概 要
近年,電気事業を取り巻く環境が大きく変化するなかで,より安価でかつ信頼性の高い電力の供給を確保し,より安定的な社会を保持するための合理的な設備設計が求められている。これは地中送電設備についても同様であり,設備に作用する常時の荷重に関しては,従来からしっかりとした設計がなされてきている。一方で,地中送電設備は,地上の送電設備と比較して地震による被害が経験的に少ないことから,これまでに電力会社間での統一的な耐震設計基準が存在せず,電力各社が個々のルールで耐震設計を実施し,必要に応じて土木学会や他の地中インフラに関する耐震設計基準を参照する現状にあった。
しかし,1995年に発生した兵庫県南部地震を契機として,ライフライン設備の地震に対する防災性の向上が求められるようになった。さらに,2011年に発生した東北地方太平洋沖地震以後,国の原子力安全・保安部会より「今回得られた知見を含め,地震動および地震動による被害実績のデータの蓄積を図り,必要に応じ民間設計基準の検討を進めることが必要である」との提言がなされた。

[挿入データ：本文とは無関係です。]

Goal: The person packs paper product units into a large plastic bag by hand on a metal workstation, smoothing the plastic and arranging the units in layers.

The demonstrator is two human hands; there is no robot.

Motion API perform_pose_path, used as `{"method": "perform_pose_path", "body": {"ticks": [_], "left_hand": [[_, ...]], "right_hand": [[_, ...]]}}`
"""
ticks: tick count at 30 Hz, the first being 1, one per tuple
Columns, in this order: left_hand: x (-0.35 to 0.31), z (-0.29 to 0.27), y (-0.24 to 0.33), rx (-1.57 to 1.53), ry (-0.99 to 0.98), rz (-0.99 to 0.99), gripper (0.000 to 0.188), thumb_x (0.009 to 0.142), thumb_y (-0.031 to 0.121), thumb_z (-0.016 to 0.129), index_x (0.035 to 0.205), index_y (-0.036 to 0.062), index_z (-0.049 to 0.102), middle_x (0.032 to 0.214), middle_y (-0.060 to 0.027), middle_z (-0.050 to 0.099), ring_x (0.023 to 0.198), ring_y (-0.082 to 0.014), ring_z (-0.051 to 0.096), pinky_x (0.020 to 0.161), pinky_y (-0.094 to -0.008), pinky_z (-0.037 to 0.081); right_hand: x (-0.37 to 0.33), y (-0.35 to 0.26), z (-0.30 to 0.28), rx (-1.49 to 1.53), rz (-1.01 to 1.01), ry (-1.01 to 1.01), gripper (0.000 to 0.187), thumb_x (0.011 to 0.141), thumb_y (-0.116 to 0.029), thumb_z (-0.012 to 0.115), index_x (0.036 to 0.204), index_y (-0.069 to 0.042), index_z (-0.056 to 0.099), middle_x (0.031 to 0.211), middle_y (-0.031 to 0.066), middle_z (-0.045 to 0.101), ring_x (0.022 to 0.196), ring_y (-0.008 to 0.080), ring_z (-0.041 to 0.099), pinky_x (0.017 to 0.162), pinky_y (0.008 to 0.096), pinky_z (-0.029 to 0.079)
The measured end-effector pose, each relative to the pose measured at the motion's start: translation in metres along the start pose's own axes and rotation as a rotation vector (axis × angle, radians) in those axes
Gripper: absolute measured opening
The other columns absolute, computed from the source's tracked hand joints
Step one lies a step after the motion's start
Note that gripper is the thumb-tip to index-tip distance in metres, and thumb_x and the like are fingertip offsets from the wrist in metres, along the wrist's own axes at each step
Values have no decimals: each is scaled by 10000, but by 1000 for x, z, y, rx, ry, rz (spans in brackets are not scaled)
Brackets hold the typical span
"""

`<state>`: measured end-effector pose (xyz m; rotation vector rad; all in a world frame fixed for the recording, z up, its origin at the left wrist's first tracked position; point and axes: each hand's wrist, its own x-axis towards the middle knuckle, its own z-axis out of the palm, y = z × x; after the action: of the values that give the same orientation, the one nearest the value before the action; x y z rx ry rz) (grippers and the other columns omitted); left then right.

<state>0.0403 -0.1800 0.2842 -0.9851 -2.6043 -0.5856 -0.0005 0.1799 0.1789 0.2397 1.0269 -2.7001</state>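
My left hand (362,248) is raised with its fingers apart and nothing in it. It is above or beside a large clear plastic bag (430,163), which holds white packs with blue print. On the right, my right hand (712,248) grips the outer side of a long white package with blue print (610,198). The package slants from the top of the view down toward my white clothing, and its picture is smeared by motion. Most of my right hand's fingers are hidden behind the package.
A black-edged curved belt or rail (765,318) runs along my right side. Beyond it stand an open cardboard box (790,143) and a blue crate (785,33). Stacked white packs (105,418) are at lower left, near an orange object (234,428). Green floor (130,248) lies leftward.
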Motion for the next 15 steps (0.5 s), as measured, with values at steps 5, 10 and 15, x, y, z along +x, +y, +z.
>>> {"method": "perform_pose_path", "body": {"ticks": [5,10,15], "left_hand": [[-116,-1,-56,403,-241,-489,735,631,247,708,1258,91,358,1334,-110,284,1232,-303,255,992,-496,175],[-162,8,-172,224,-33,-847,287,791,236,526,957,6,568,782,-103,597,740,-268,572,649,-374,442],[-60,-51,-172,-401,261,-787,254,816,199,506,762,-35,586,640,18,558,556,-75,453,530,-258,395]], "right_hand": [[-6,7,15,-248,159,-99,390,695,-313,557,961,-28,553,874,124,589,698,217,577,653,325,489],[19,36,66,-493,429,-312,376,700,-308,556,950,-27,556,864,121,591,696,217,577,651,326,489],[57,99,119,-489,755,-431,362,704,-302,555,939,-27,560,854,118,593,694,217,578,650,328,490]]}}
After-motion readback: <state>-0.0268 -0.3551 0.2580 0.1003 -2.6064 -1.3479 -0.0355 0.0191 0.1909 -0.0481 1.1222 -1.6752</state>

これに従い,地中送電設備についても,2014年12月に電気事業連合会に調査作業会が設置され,約2年間にわたって国内の地中インフラ関連の耐震設計基準の考え方や耐震評価の実績などを調査し,耐震設計に関して電気協同研究で取り組むべき課題が取りまとめられた。それを受けて,2017年3月には電気協同研究会に「地中送電設備の耐震設計技術専門委員会」が設立された。本専門委員会は約3ヶ年にわたって諸課題を検討し,このたび地中送電設備の耐震設計技術を体系化するに至った次第である。
専門委員会はつぎの3つの点を基本的な検討方針として審議を進めてきた。
①他のインフラ事業者の基準類の知見を十分に反映すること。
電力の社会インフラとして第三者の視点から透明性の高いものとする。すなわち,上下水道,高圧ガス導管,道路,鉄道,共同溝など他インフラ事業者がもつ既往の基準類の知見も踏まえた内容にする。
②耐震設計の省略を選択肢として持つ実務的な内容にすること。
既設の地中送電設備の多くは耐震設計を行っていない。これは,過去の大規模地震に際しても送電に支障が生じるような設備の被害が少なかったためであるが,この実状を踏まえて,既設の地中送電設備は,なぜ地震の被害が少ないかを定量的に検証することで,今後新設する設備について耐震設計を省略できる選択肢も検討する。
③土木構造物としてだけでなく送電設備が持つ特徴も併せて反映すること。
地中送電設備の耐震設計は,土木構造物に対しての安全性の確保の考え方が主体となるが,そこに収容する地中ケーブルの特徴も併せて反映することで,総合的にみて実用性の高いものとする。
本研究報告書は,専門委員会において検討を行ってきた成果を取りまとめたものであり,電力会社の地中送電設備にかかわる方々,地中ケーブルの製作メーカーの方々および地中送電設備の建設にかかわる方々をはじめ,より多くの皆さまに広くご活用いただくことを切に願うものである。